JANE: Maybe somebody finally put him out of our misery.
DARIA: Forget it. We couldn't possibly be that lucky. (She looks at her watch) I gotta go. Tom's picking me up in an hour.
JANE: Wanna borrow my lipstick?
DARIA: You never quit, do you?
JANE: (smiling) Nope.
(Cut to Sandi's house. Sandi, Tiffany, and Quinn are sitting in the living room, paging through fashion magazines, looking annoyed.)
SANDI: God, it's nearly 7:30. Where is Stacy?
TIFFANY: Maybe she got caught in traffic...
QUINN: I tried calling her place before I came over here, but there was no answer.
SANDI: Well, as much as I hate to suggest it...maybe Stacy has decided that she's too good for us.
QUINN: What do you mean?
SANDI: Well, I'm sure you've noticed that Stacy hasn't exactly been...how can I put this...relevant to our current goals?
TIFFANY: You're right.
QUINN: You mean you're thinking of throwing her out of the Fashion Club?

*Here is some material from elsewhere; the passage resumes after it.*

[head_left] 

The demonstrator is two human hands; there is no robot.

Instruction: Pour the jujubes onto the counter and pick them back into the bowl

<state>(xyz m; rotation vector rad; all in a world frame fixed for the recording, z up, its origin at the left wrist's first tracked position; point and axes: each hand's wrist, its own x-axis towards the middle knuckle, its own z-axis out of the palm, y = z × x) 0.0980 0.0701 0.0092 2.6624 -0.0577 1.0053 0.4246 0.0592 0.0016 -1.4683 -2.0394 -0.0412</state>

SANDI: No, nothing like that. I'm just saying that maybe Stacy has decided that she doesn't want to be a part of the Fashion Club anymore-
(At that point, the lights suddenly go out in the house. Because it's late October, this means that the room is in darkness, with only the street lights outside illuminating the scene. The girls cower closer together. Then, a loud pounding comes at the door--)
SANDI, TIFFANY, QUINN: AAAAAAAHHH!!!!
SANDI: Wh-Who is it?
STACY: (O/S behind door) Guys, it's me! Let me in!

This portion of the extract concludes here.